-- Records provided follows --

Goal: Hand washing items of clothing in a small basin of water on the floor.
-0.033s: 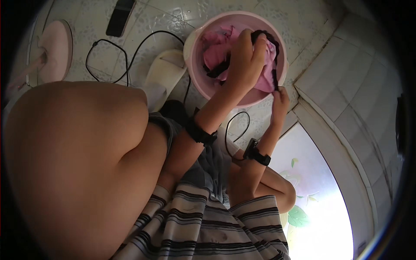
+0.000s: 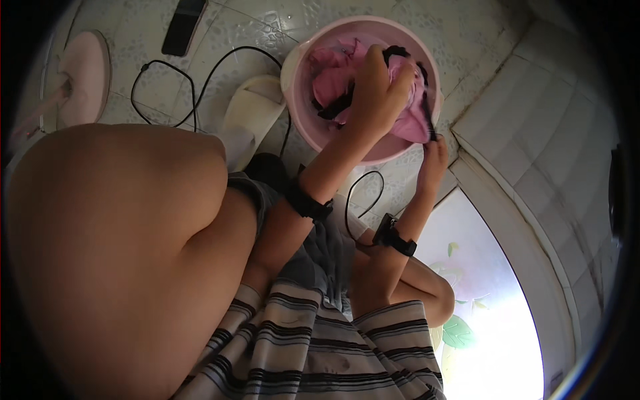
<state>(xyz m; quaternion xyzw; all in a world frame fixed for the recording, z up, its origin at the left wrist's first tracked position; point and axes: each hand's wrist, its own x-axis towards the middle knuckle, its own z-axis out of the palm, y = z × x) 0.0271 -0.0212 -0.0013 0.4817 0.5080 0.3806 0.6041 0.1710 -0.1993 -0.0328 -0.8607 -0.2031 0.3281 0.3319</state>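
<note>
A pink garment with black trim point(image 2: 410, 125) lies bunched inside a round pink basin point(image 2: 297, 117) at the upper middle. My left hand point(image 2: 381, 97) reaches over the basin, its fingers curled round the cloth near the black edging. Lower on the right, by the basin's rim, my right hand point(image 2: 435, 157) pinches the end of a black strip of the garment and draws it taut. My left hand hides part of the cloth, so how the fingers grip it shows only in part.
A white slipper point(image 2: 257, 103) stands left of the basin beside a looped black cable point(image 2: 193, 100). A dark phone point(image 2: 185, 28) lies on the tiled floor. The round base of a pink stand point(image 2: 87, 80) is far left. A tiled wall point(image 2: 533, 127) rises at right.
My right hand has moved slightly right and down, carrying the black strip toward the basin's rim. The left hand keeps nearly the same place.
</note>
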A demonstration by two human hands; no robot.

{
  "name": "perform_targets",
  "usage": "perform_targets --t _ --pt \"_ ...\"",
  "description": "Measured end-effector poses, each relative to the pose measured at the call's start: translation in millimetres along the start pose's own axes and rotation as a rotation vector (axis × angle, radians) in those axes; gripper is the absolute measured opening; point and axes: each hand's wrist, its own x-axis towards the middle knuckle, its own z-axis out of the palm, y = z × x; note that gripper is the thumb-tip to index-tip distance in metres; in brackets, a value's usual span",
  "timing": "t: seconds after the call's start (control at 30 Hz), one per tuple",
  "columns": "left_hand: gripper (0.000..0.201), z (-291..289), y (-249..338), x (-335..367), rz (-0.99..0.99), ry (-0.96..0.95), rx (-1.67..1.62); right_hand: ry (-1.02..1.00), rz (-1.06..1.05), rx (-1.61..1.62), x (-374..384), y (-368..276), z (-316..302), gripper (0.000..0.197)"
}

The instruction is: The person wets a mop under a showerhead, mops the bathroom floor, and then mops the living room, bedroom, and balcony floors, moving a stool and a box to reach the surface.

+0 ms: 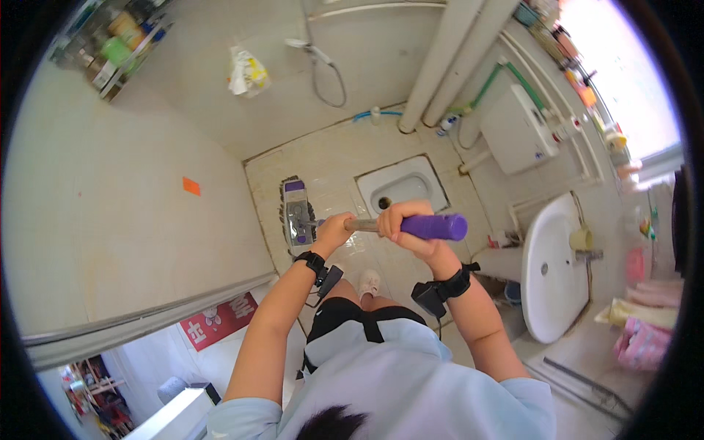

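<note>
Both my hands are closed around the pole of a flat mop (364, 225), which has a purple grip at its upper end. My right hand (407, 226) wraps the pole just below the purple grip. Lower down the pole, to the left, is my left hand (336, 231), with its fingers curled round it. The grey and purple mop head (297, 213), fringed with dark strands, lies on the tiled floor (330, 161) close to the left wall. A dark strapped device sits on each of my wrists.
A squat toilet (403, 185) is set in the floor ahead, with a white cistern (518, 130) on the wall. The washbasin (555, 271) stands at right. White pipes (440, 66) rise at the far wall beside a hanging shower head (298, 44). A red mat (220, 320) lies behind left.
</note>
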Motion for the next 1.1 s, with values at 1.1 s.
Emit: perform_targets --t 1.1 --pt "0.020 -43 -25 -197 0.688 -0.627 0.377 0.943 -0.389 -0.200 -148 -31 341 0.020"
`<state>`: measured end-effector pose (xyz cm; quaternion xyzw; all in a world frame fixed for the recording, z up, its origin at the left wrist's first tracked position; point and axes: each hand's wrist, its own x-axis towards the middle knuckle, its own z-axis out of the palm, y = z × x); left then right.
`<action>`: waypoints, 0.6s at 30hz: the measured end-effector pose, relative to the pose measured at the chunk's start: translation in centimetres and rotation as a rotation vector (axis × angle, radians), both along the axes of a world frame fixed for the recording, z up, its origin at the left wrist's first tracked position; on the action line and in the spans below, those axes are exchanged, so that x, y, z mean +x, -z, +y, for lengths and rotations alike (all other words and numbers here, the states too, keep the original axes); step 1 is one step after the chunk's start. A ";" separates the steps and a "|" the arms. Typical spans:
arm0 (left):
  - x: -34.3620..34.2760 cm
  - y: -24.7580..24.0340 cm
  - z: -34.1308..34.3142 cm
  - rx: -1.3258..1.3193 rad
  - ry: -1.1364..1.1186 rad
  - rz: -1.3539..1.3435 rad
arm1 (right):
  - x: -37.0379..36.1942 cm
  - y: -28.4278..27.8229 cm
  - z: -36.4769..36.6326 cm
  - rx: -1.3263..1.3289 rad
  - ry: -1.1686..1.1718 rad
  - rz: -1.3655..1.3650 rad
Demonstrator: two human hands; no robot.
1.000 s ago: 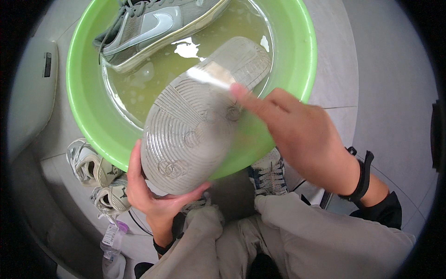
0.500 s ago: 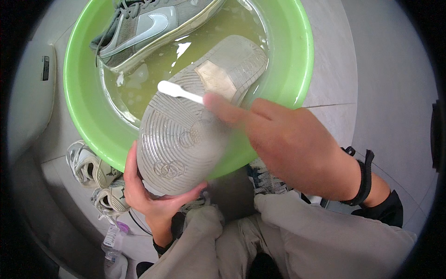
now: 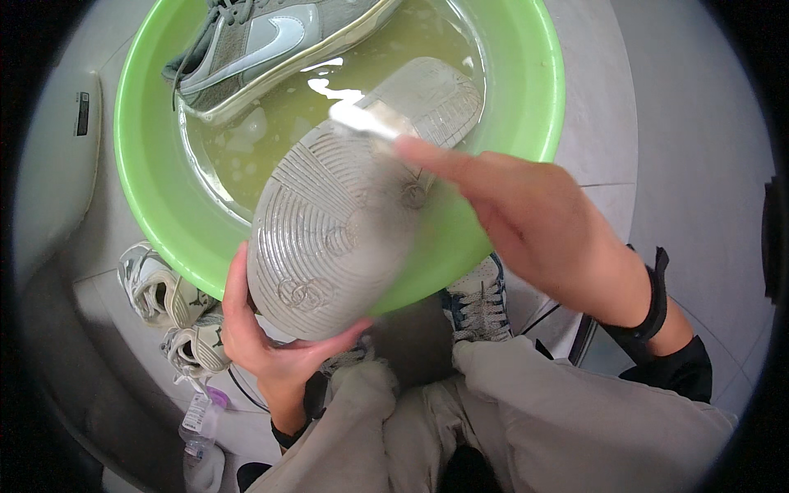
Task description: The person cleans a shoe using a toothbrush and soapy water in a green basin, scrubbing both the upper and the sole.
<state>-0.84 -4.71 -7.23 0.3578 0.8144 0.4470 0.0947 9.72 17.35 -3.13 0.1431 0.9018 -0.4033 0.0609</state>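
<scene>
My left hand (image 3: 271, 349) grips the toe end of a sneaker (image 3: 304, 238) turned with its ridged, wet grey sole up. The sole slants over the near rim of a green basin (image 3: 152, 218), heel pointing to the far right. In my right hand (image 3: 546, 234) is a slim white brush (image 3: 357, 120), blurred by motion, with my index finger stretched along it. Its head lies over the middle of the sole near a pale patch; the bristles cannot be seen. A second grey sneaker (image 3: 263, 49) rests on its side in the basin's cloudy yellowish water (image 3: 246, 156).
Left of the basin, a pair of light sneakers (image 3: 168, 292) stands on the tiled floor (image 3: 604, 131). Behind them is a clear plastic bottle (image 3: 197, 419). A white rounded fixture (image 3: 57, 164) borders the left side. My shoe (image 3: 481, 300) is under the basin's near edge.
My right hand and the brush have moved up and to the right along the sole, toward the heel. The sneaker and basin appear shifted slightly right; my left hand keeps its grip.
</scene>
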 end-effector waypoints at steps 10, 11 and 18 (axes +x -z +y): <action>0.2 0.4 -0.1 0.023 -0.027 -0.073 | 0.4 0.1 -0.6 -0.043 -0.020 -0.028; 0.2 0.2 0.1 0.002 -0.007 -0.050 | 0.6 0.3 -0.4 -0.018 0.009 0.006; 0.0 0.4 -0.2 -0.005 0.006 -0.022 | -0.2 -0.1 -2.2 -0.074 -0.024 -0.004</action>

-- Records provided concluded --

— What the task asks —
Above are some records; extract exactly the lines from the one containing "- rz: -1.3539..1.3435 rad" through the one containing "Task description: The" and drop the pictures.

— Exercise result —
  - rz: -1.3539..1.3435 rad
arm1 (right):
  - x: -37.0379..36.1942 cm
  - y: -28.4278..27.8229 cm
  - z: -36.4769..36.6326 cm
  - rx: -1.3263..1.3289 rad
  - ry: -1.1686..1.1718 rad
  - rz: -1.3655..1.3650 rad
Demonstrator: two human hands; no robot.
1.000 s ago: 
0.500 s ago: 
now: 
Task description: The person cleans a shoe using a toothbrush and soapy water in a green basin, scrubbing both the upper and the sole.

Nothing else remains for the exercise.